Jikalau kita menengok kembali masa-masa pandemi itu, betapa ketidakberdayaan kita. Sehingga semuanya dilaksanakan di rumah masing-masing saja. Mulai dari berbuka puasa, kemudian tarawih. Begitu pula dengan membayar zakat sepenuhnya dilaksanakan daring. Begitu saat idul fitri, ditunaikan juga secara terbatas. Hanya bersama dengan keluarga inti saja.
2024 ini, semuanya tidak begitu lagi. Sejak matahari tenggelam menjadi tanda datangnya maghrib mengakhiri sya’ban, maka lantunan adzan bersahut-sahutan. Sekalipun permulaan Ramadan diawali di hari yang berbeda. Namun, itu bukan menjadi kendala dan rintangan.
Tetap saja, seentaro Indonesia menyabutnya dengan kegembiraan. Dirayakan bersama, di Aceh disebut dengan meugah. Makan daging menyambut Ramadan. Sementara di tanah Minang, disiapkan hidangan lemang.
Begitu pula di Riau, digelar perhelatan Pacu Jalur. Sebuah perlombaan kekeluargaan dengan lingkungan yang dikelilingi sungai sehingga merayakannyapun sesuai dengan kondisi alam.

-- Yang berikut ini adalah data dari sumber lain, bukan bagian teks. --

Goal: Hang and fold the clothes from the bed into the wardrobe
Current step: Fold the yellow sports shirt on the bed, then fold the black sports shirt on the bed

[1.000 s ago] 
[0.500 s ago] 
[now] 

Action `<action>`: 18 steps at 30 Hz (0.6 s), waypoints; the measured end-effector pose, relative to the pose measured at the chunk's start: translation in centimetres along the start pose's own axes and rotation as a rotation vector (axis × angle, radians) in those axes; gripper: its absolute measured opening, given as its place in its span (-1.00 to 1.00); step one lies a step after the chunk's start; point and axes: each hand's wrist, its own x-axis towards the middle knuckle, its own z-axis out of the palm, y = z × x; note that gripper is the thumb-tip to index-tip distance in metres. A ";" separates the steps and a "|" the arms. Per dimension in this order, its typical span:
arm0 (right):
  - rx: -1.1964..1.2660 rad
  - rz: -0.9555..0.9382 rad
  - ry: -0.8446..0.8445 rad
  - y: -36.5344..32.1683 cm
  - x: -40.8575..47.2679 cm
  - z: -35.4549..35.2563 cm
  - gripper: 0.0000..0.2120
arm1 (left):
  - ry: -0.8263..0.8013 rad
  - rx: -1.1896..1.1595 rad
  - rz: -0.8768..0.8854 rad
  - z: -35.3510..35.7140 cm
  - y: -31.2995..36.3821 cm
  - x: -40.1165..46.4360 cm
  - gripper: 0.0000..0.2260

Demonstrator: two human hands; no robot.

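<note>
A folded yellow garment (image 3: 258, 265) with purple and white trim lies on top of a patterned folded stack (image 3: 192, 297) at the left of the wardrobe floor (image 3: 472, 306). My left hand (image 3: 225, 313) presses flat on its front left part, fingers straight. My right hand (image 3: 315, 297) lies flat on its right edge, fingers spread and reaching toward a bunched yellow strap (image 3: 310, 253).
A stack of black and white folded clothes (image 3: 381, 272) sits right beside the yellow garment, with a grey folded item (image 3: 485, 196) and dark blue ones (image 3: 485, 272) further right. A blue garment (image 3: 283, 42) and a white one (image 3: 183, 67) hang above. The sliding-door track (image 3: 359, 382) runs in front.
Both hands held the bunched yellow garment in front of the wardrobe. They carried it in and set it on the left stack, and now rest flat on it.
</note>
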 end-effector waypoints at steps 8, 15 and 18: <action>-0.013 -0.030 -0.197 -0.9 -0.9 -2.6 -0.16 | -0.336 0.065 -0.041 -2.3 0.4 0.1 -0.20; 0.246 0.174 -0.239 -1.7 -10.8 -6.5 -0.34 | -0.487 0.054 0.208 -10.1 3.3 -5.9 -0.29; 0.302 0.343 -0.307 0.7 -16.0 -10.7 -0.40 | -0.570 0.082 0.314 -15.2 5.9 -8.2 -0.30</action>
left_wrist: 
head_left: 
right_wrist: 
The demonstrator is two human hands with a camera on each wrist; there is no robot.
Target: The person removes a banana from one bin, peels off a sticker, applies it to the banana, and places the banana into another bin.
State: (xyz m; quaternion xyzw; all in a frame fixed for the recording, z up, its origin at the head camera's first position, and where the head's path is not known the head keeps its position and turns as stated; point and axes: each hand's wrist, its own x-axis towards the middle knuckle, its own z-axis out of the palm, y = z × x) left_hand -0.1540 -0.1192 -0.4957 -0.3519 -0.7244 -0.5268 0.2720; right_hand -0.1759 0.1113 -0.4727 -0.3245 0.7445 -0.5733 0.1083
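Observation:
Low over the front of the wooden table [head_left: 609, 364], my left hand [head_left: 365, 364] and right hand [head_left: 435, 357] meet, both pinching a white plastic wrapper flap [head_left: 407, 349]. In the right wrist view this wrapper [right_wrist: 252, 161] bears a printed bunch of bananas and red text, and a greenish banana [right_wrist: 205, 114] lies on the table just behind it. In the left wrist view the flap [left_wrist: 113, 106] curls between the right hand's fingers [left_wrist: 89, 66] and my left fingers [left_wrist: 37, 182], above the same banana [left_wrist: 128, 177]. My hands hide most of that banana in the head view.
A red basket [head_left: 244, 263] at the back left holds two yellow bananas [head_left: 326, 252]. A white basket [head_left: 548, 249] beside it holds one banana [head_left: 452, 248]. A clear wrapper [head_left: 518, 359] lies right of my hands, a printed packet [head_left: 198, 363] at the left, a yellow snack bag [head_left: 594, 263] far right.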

Di pulau Dewata, umat Islam yang minoritas tetap saja juga menyongsong Ramadan. Masyarakat muslim Karangasem melaksanakannya dengan perhelatan megibung.
Kesemuanya menunjukkan kebersamaan. Menyantap hidangan tidak saja di keluarga inti, tetapi bersua dengan masyarakat sekitar dan di lingkungan yang lebih luas. Memaknai hari besar bagi masyarakat Indonesia sejatinya dirayakan dengan makan dan berkumpul.
Sebagai bulan yang bukan saja soal suci, tetapi juga menjadi perayaan tersendiri. Masyarakat muslim Mandar di Sulawesi Barat menyambut kedatangan Ramadan dengan menyalakan pelita dan penerangan lainnya.
Kalau kini, lampu-lampu disiapkan secara khusus. Tradisi ini disebut dengan mattunu solong. Ini untuk menjadi tanda penerang dan juga menyalakan harapan untuk menghidupkan suasana sepanjang Ramadan dengan ibadah berjamaah.
Termasuk pula belajar bersama yang dalam lingkungan tertentu menyebutnya pesantren Ramadan. Bahkan secara khusus diprogramkan dinas pendidikan. Ini juga memberi kesempatan untuk kembali belajar agama. Mengulangi apa yang telah dipelajari sebelumnya. Untuk menyebut ini, digunakan kata tadarus yang berarti mengulangi berkali-kali.
Sehingga sekalipun Ramadan dari tahun ke tahun kita dapati, tetapi saja dengan kegembiraan yang memuncak begitu mendapatinya kembali. Disyukuri , dan dirayakan bersama. Sekaligus sebuah kesempatan untuk berhenti sejenak untuk belajar. Kemudian meneruskan perjalanan kehidupan nantinya usai idul fitri yang menjadi tanda kelahiran kembali.
Ismail Suardi Wekke, Wakil Ketua Umum MPP Pemuda ICMI.